Realtime audio processing with Linux: part 3

Realtime audio processing with Linux: part 3

Introduction

In the previous articles we have introduced basic concepts about audio processing and got ourselves acquainted with command line ALSA tools.

If you didn't have the chance to read the previous articles, you can find them here:

After so much “theory”, albeit put in some sort of practice with command line tools, it's finally time to dig into actual code.

A quick note about code quality: this code is not meant to be production-ready. It's not even worth of an alpha release.

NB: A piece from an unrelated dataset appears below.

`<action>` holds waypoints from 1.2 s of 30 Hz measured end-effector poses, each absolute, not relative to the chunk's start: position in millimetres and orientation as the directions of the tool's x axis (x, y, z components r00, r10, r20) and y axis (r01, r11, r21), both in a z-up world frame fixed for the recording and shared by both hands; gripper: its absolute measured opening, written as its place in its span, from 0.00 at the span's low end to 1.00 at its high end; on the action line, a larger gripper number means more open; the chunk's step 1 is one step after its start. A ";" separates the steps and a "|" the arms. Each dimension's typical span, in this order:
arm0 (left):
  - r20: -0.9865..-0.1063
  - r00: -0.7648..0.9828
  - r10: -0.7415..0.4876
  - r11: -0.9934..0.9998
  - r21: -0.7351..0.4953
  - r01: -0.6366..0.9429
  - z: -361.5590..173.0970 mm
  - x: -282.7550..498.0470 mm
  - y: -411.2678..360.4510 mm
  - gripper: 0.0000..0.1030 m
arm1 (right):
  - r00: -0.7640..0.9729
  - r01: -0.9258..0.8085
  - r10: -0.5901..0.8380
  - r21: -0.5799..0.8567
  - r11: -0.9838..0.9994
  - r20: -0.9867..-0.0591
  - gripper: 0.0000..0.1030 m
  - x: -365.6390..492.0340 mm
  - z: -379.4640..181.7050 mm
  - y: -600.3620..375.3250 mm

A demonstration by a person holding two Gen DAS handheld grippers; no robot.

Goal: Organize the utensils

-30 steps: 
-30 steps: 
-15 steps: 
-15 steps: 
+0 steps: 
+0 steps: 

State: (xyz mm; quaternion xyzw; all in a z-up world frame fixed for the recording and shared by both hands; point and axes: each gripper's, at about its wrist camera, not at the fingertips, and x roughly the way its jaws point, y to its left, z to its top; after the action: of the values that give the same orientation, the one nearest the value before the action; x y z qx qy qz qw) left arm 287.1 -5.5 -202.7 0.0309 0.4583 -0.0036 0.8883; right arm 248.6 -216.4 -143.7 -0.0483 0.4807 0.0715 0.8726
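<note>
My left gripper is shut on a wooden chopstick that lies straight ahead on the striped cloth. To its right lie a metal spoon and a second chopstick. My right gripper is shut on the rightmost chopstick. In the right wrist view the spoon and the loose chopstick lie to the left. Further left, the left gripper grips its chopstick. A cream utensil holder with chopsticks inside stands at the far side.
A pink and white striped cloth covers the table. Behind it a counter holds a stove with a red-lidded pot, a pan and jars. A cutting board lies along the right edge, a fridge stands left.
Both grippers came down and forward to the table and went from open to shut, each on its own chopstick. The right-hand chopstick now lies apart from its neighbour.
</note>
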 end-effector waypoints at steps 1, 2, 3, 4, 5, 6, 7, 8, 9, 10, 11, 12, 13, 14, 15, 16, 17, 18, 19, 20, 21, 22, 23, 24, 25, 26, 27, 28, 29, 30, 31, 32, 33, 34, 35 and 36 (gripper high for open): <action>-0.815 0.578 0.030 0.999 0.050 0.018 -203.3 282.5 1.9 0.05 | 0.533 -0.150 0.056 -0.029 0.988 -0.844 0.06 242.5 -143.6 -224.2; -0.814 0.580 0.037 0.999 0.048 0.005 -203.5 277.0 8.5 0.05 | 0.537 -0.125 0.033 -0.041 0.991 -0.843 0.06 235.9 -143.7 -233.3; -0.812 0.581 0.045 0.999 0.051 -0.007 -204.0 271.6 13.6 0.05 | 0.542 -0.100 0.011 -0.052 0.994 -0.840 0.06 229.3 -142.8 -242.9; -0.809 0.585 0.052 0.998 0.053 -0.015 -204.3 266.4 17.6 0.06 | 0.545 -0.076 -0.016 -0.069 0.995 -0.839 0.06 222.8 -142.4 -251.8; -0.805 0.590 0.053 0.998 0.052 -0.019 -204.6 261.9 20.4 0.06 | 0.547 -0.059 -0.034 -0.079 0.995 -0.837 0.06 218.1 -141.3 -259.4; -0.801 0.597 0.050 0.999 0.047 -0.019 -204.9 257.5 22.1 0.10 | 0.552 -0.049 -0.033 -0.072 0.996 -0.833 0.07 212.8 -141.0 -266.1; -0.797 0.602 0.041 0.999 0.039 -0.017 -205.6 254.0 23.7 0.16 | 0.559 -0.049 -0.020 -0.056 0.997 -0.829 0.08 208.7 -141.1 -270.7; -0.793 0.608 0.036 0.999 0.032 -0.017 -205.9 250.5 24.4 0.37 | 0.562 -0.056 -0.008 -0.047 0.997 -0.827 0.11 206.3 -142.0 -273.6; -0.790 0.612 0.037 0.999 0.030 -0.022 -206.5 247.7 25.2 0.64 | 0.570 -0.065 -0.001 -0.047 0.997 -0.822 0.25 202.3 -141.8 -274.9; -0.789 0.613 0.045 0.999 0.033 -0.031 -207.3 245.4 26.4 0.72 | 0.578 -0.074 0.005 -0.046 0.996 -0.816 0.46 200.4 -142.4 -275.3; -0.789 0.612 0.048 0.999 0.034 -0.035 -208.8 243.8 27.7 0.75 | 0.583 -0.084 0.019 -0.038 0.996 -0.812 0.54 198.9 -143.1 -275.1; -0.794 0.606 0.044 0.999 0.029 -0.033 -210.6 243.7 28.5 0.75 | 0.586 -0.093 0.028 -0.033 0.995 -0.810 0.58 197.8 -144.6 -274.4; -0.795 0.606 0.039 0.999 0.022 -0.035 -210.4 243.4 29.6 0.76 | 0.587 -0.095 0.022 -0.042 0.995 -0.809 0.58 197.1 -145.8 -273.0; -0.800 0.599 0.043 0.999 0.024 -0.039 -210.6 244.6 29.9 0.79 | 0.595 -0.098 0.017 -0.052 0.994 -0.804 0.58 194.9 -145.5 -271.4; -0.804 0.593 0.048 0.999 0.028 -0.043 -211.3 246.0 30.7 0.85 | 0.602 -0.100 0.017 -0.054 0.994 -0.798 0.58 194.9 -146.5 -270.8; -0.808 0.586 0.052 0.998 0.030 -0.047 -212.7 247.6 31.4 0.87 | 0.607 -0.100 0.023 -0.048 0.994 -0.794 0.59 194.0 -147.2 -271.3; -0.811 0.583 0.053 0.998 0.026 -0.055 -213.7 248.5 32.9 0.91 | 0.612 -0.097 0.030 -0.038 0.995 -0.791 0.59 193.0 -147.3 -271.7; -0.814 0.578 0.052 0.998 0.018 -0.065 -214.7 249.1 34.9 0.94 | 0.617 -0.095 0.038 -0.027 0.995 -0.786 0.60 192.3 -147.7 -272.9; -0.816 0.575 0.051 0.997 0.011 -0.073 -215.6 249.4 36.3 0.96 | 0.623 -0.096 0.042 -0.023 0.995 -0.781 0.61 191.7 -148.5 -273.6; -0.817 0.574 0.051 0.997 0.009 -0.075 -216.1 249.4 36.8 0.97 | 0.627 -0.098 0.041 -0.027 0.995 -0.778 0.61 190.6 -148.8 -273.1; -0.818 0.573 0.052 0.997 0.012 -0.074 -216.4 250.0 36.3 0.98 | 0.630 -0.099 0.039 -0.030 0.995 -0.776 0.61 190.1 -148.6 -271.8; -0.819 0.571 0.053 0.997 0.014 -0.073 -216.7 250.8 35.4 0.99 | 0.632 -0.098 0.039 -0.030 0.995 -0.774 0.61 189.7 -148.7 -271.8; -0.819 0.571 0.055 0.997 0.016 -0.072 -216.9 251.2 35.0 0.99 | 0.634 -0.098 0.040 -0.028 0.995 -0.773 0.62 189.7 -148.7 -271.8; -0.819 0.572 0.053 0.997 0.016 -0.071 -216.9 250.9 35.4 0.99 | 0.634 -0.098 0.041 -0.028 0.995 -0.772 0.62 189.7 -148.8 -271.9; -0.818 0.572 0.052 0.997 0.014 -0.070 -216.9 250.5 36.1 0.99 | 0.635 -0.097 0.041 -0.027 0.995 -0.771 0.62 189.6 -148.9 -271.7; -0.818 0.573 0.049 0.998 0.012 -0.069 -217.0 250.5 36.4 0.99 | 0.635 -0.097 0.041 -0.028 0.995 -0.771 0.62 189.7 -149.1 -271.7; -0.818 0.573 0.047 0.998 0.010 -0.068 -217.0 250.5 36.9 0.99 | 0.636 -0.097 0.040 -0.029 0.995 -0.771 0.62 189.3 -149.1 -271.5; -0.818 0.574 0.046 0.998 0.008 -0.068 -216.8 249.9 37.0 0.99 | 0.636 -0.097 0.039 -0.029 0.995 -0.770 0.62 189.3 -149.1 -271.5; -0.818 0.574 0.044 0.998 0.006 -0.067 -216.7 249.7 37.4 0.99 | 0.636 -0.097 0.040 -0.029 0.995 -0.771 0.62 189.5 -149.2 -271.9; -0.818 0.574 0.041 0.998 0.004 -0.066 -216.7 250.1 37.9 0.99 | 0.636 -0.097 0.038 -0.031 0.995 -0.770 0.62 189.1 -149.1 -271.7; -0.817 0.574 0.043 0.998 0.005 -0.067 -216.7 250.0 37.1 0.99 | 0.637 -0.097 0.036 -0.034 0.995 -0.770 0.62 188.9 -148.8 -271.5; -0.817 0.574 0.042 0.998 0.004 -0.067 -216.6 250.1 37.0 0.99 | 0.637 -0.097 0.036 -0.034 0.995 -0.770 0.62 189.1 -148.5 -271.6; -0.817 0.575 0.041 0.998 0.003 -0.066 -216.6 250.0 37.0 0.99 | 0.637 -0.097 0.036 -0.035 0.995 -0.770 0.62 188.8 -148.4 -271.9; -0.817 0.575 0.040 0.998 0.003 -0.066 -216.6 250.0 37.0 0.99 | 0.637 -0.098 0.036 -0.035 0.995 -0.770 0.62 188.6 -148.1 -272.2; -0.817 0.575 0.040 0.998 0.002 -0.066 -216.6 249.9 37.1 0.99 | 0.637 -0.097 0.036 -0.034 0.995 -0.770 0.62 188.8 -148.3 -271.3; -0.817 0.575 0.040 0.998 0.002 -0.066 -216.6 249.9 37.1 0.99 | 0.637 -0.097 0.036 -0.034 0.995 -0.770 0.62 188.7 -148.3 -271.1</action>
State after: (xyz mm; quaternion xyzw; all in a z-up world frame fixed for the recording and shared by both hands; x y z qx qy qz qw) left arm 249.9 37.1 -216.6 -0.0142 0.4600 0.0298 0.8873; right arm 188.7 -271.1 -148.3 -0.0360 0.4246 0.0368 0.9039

Many common practices, like error checking, pointer checking, exception management, etc etc have intentionally been omitted to keep code short, clear, and straight to the point.

A simple example

We will focus on a simple example whose only purpose, initially, will be to implement the loopback command we have created in the second article:


$ arecord -c 2 -r 44100 -f S16_LE -D default | aplay -c 2 -r 44100 -f S16_LE -D default

This command reads audio from the “default” input device (which, we have seen, maps to the pulse server) and pipes it to the “default” output device (again, mapped to the pulse server)

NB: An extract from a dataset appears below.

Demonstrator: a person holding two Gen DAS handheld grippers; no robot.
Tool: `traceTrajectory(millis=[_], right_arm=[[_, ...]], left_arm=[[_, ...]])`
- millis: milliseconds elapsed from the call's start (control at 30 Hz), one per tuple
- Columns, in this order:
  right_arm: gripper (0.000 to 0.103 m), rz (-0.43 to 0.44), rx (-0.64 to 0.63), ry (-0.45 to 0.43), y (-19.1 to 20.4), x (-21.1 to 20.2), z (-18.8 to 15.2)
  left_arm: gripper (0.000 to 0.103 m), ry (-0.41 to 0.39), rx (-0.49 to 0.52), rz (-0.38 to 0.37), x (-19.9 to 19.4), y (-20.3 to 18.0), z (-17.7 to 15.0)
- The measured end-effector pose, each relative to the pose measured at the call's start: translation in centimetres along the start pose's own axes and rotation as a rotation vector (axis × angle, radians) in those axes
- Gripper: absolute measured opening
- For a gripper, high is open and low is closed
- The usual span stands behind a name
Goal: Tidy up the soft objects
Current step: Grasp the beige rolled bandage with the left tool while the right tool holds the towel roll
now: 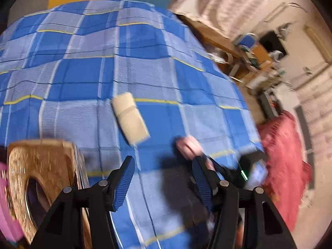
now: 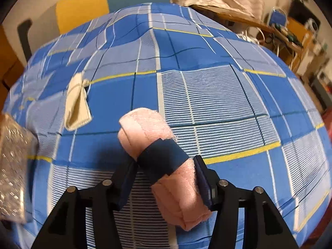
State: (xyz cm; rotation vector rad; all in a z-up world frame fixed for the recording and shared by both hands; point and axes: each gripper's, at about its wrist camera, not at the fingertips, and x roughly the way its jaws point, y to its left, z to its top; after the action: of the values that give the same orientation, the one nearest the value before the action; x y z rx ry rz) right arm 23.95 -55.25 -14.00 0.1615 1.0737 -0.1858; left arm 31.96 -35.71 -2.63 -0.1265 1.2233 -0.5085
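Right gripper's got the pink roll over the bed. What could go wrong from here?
1. The right gripper pinches the pink roll near one end, so the long free end may sag or slip out.
2. The dark band sits beside the fingers and could get pushed off.
3. The left gripper hangs open close by; the two could collide.

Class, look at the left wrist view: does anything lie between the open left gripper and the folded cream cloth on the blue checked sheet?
Nothing visible does. Only bare blue checked sheet separates the left gripper from the folded cream cloth.
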Motion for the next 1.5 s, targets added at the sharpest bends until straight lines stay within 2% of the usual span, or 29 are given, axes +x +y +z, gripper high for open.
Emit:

This command performs the following sequence internally:

  1. Open the default input device
  2. Configure the input device with 2 channels, 44.1 kHz sampling rate, and S16_LE (signed 16 bits integers in little endian format)
  3. Read samples from the input device and write them to stdout
  4. Open the default output device
  5. Configure the output device with 2 channels, 44.1 kHz sampling rate, and S16_LE (signed 16 bits integers in little endian format)
  6. Read samples from stdin and write them to the output device

Our code will do more or less the same, with some exceptions, as we will need to:

  • configure more parameters, which arecord and aplay configure by default (for instance, the buffer size, the period size, etc). See the first article if you don't remember the meaning of these parameters.
  • pre-fill the output buffer (more about this later)
  • enable the input and output devices just before we are ready to process data
  • use an internal buffer to transfer data from the input device to the output device
  • manage exceptions like underrun and overrun (again, see the first article if you don't remember the meaning)

General project structure

Our example is going to be a Qt-based application. Although this is not needed right now, it will prove useful later when we will add more complex features to the application.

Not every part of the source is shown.